Another great example showcased in Social Media Marketing can be found in slides 65 through 72.  They feature the story of ‘Aleksandr’, the Meerkat.  The irresistible Aleksandr was created for an auto insurance company, CompareTheMarket.com, and was provided with his own, proxy, tongue-in-cheek website, CompareTheMeerkat.com.  The ‘Aleksandr’ campaign was wildly successful, increasing online conversation from 15% to 55%, tripling market share for CompareTheMarket.com, and increasing traffic to their website by 100%.

Social media marketing is about achieving your goals by first satisfying your target audiences needs and goals.

  • what is the right Product for your customer?
  • is it offered at the right Price?
  • is it offered in the right Place?
  • effective Promotion is what delivers customer matches to your product, advantageous pricing, and last, but certainly not least, ACCESS for the customer to the product!

Social media marketing isn’t an instantaneous marvel of commerce, it’s really a long term investment.  Business will not be booming the next day.  Social media marketing will provide a steady stream of information about your target audience, allowing you to cultivate specialized knowledge and build lasting relationships.

Social media marketing demands diligent planning.  What are your goals?  Who is your target audience?
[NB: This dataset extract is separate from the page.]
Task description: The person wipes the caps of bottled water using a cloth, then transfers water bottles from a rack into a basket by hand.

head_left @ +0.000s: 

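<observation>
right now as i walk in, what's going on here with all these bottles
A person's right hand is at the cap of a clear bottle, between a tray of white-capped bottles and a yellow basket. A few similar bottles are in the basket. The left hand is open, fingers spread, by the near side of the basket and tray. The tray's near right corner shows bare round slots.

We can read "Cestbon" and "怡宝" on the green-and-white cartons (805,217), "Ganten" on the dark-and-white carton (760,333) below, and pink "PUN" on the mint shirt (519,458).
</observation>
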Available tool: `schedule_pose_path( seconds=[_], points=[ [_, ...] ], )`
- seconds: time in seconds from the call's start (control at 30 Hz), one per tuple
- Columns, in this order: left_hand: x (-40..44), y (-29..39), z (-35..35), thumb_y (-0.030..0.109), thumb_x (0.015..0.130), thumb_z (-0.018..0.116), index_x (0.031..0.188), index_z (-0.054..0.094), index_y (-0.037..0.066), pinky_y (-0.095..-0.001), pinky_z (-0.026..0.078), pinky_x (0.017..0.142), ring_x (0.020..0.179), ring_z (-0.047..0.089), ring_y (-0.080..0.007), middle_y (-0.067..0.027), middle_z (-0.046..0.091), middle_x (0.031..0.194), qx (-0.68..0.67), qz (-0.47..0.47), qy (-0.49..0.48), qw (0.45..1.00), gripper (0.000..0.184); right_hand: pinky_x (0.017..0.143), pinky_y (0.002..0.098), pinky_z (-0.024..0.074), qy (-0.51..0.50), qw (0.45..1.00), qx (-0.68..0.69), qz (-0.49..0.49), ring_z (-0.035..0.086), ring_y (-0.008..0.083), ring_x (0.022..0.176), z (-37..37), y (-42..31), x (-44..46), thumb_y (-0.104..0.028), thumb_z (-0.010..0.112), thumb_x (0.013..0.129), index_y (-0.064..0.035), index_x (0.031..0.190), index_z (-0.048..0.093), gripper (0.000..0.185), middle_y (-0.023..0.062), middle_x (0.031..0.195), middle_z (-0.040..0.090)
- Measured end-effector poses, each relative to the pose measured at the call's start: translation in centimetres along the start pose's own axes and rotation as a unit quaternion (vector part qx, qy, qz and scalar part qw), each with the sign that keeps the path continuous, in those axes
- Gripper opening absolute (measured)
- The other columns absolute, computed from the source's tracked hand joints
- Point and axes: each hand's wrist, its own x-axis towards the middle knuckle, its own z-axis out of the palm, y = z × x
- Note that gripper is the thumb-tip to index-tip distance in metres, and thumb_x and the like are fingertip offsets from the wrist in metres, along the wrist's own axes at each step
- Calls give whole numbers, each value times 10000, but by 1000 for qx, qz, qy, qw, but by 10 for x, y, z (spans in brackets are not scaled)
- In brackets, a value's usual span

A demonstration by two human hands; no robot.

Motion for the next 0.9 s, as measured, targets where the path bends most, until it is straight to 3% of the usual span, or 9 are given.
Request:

What are their goals and needs?  What are your strengths and weaknesses?  What are your competitors doing?  What are the best social media channels to reach your target audience?  And those are just of few of the many more questions to be asked during the planning process.

Metrics are imperative, from start to finish, and they’re part of the planning process too.  Being able to measure progress and reach goals can only happen with clearly established benchmarking.  Marketing is a process, and markets are fluid.  Metrics can help you anticipate when it’s time to switch gears, change strategies, and adapt to your target audiences wants and needs.

Crowdsourcing?  Is it a good idea for an instructor to solicit changes to an assignment from his students?

It depends.  This class is a first-run effort.  The meteoric growth of social media is a relatively new phenomenon.  If the objective of the class, as stated, is to provide a positive student outcome and valuable content, then soliciting feedback from your students seems appropriate and useful.

Here are two thoughts for inclusion in the Semester Project:

  1. There should be some time devoted to considering how traditional media can work in conjunction with social media for superior results.
  2. There is a feast of knowledge proffered on the website, but getting a student to sign-up for classes is the point of action desired. For institutions of higher learning such as LCCC, their service is intangible, but it can also be enticing. How will the social media campaign motivate the prospective student to commit to LCCC, and especially it’s Business Division?  Focusing on converting customer engagement through social media to commitment on the Business Division’s website is critical.